◆ **REQUIREMENT**: An exact transcript of all the records is required, with nothing left out.

*** Opening of GIVEN INFORMATION ***

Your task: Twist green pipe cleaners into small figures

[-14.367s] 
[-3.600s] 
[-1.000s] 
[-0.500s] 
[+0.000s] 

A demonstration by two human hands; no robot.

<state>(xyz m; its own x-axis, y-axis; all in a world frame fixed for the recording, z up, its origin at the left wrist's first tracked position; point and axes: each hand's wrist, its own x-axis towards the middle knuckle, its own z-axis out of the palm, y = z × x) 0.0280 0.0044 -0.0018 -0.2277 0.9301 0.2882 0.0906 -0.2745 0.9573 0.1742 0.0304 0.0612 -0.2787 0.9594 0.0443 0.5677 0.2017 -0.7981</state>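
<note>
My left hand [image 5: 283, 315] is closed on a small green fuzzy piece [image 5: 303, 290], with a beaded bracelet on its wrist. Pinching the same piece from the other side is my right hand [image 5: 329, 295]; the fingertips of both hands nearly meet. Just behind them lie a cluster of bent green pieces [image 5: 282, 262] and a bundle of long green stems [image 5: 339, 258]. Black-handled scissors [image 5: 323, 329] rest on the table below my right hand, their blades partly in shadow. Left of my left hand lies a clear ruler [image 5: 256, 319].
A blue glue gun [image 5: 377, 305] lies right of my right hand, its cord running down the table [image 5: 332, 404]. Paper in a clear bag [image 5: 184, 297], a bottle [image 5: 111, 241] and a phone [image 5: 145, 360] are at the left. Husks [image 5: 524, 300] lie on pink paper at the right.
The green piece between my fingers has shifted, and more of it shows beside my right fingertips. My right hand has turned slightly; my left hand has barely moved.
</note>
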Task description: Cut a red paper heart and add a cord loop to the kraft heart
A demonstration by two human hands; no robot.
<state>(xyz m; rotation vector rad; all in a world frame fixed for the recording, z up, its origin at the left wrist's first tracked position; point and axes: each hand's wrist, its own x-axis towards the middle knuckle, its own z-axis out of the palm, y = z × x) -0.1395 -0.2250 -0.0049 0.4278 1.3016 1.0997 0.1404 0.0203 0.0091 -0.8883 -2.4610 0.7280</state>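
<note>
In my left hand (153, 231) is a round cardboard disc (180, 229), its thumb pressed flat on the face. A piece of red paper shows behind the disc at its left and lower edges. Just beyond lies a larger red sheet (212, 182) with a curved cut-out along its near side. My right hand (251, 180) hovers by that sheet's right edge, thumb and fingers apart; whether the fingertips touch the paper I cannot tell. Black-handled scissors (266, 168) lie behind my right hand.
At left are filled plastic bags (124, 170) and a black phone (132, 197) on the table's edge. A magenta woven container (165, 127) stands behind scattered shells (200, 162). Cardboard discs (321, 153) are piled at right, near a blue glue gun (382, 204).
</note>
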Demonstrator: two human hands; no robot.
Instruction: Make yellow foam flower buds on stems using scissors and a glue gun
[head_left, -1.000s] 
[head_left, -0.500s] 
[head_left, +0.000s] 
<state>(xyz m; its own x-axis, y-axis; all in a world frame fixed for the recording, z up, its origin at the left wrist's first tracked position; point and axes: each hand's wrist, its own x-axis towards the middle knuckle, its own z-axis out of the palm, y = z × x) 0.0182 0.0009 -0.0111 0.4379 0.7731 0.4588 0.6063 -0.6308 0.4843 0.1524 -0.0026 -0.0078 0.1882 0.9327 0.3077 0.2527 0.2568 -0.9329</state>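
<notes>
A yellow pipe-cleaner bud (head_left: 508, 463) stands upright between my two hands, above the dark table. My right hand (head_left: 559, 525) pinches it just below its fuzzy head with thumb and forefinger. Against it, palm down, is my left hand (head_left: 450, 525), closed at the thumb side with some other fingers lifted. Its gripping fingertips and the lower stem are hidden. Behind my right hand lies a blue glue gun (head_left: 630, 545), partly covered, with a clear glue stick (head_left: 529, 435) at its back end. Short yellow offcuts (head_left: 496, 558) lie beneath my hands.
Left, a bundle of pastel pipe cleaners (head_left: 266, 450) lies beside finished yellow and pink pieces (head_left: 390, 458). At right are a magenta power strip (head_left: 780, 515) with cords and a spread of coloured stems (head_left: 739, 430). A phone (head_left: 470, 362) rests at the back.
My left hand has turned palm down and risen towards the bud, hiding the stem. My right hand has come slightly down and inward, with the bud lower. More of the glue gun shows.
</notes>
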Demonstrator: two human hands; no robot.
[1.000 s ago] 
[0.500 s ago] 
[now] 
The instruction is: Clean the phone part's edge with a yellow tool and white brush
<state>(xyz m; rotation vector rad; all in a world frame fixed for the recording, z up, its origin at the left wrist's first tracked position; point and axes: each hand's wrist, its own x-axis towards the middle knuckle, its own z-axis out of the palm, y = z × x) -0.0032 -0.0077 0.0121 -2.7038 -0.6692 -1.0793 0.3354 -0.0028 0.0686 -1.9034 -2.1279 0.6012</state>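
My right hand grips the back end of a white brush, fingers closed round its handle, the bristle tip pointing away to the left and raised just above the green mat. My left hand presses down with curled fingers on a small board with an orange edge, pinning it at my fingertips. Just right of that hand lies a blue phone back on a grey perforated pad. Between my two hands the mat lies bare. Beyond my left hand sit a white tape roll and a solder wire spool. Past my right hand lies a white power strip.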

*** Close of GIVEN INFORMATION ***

◆ **RESULT OF THE EXERCISE**:
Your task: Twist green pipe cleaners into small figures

[-14.367s] 
[-3.600s] 
[-1.000s] 
[-0.500s] 
[+0.000s] 

A demonstration by two human hands; no robot.

<state>(xyz m; its own x-axis, y-axis; all in a world frame fixed for the recording, z up, its origin at the left wrist's first tracked position; point and axes: each hand's wrist, its own x-axis towards the middle knuckle, its own z-axis out of the palm, y = z × x) 0.0280 0.0044 -0.0018 -0.2277 0.9301 0.2882 0.0906 -0.2745 0.9573 0.1742 0.0304 0.0612 -0.2787 0.9594 0.0443 0.5677 0.2017 -0.7981</state>
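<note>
My left hand [image 5: 283, 315] is closed on a small green fuzzy piece [image 5: 303, 290], with a beaded bracelet on its wrist. Pinching the same piece from the other side is my right hand [image 5: 329, 295]; the fingertips of both hands nearly meet. Just behind them lie a cluster of bent green pieces [image 5: 282, 262] and a bundle of long green stems [image 5: 339, 258]. Black-handled scissors [image 5: 323, 329] rest on the table below my right hand, their blades partly in shadow. Left of my left hand lies a clear ruler [image 5: 256, 319].
A blue glue gun [image 5: 377, 305] lies right of my right hand, its cord running down the table [image 5: 332, 404]. Paper in a clear bag [image 5: 184, 297], a bottle [image 5: 111, 241] and a phone [image 5: 145, 360] are at the left. Husks [image 5: 524, 300] lie on pink paper at the right.
The green piece between my fingers has shifted, and more of it shows beside my right fingertips. My right hand has turned slightly; my left hand has barely moved.
</note>
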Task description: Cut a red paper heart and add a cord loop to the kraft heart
A demonstration by two human hands; no robot.
<state>(xyz m; rotation vector rad; all in a world frame fixed for the recording, z up, its origin at the left wrist's first tracked position; point and axes: each hand's wrist, its own x-axis towards the middle knuckle, its own z-axis out of the palm, y = z × x) -0.1395 -0.2250 -0.0049 0.4278 1.3016 1.0997 0.1404 0.0203 0.0091 -0.8883 -2.4610 0.7280</state>
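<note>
In my left hand (153, 231) is a round cardboard disc (180, 229), its thumb pressed flat on the face. A piece of red paper shows behind the disc at its left and lower edges. Just beyond lies a larger red sheet (212, 182) with a curved cut-out along its near side. My right hand (251, 180) hovers by that sheet's right edge, thumb and fingers apart; whether the fingertips touch the paper I cannot tell. Black-handled scissors (266, 168) lie behind my right hand.
At left are filled plastic bags (124, 170) and a black phone (132, 197) on the table's edge. A magenta woven container (165, 127) stands behind scattered shells (200, 162). Cardboard discs (321, 153) are piled at right, near a blue glue gun (382, 204).
</note>
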Demonstrator: two human hands; no robot.
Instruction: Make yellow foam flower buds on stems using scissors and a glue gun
[head_left, -1.000s] 
[head_left, -0.500s] 
[head_left, +0.000s] 
<state>(xyz m; its own x-axis, y-axis; all in a world frame fixed for the recording, z up, its origin at the left wrist's first tracked position; point and axes: each hand's wrist, its own x-axis towards the middle knuckle, its own z-axis out of the palm, y = z × x) 0.0182 0.0009 -0.0111 0.4379 0.7731 0.4588 0.6063 -0.6308 0.4843 0.1524 -0.0026 -0.0078 0.1882 0.9327 0.3077 0.2527 0.2568 -0.9329</state>
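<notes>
A yellow pipe-cleaner bud (head_left: 508, 463) stands upright between my two hands, above the dark table. My right hand (head_left: 559, 525) pinches it just below its fuzzy head with thumb and forefinger. Against it, palm down, is my left hand (head_left: 450, 525), closed at the thumb side with some other fingers lifted. Its gripping fingertips and the lower stem are hidden. Behind my right hand lies a blue glue gun (head_left: 630, 545), partly covered, with a clear glue stick (head_left: 529, 435) at its back end. Short yellow offcuts (head_left: 496, 558) lie beneath my hands.
Left, a bundle of pastel pipe cleaners (head_left: 266, 450) lies beside finished yellow and pink pieces (head_left: 390, 458). At right are a magenta power strip (head_left: 780, 515) with cords and a spread of coloured stems (head_left: 739, 430). A phone (head_left: 470, 362) rests at the back.
My left hand has turned palm down and risen towards the bud, hiding the stem. My right hand has come slightly down and inward, with the bud lower. More of the glue gun shows.
</notes>
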Demonstrator: two human hands; no robot.
[1.000 s ago] 
[0.500 s ago] 
[now] 
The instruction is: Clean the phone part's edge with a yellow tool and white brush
<state>(xyz m; rotation vector rad; all in a world frame fixed for the recording, z up, its origin at the left wrist's first tracked position; point and axes: each hand's wrist, its own x-axis towards the middle knuckle, its own z-axis out of the palm, y = z × x) -0.0032 -0.0077 0.0121 -2.7038 -0.6692 -1.0793 0.3354 -0.0028 0.0686 -1.9034 -2.1279 0.6012</state>
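My right hand grips the back end of a white brush, fingers closed round its handle, the bristle tip pointing away to the left and raised just above the green mat. My left hand presses down with curled fingers on a small board with an orange edge, pinning it at my fingertips. Just right of that hand lies a blue phone back on a grey perforated pad. Between my two hands the mat lies bare. Beyond my left hand sit a white tape roll and a solder wire spool. Past my right hand lies a white power strip.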

That completes the answer.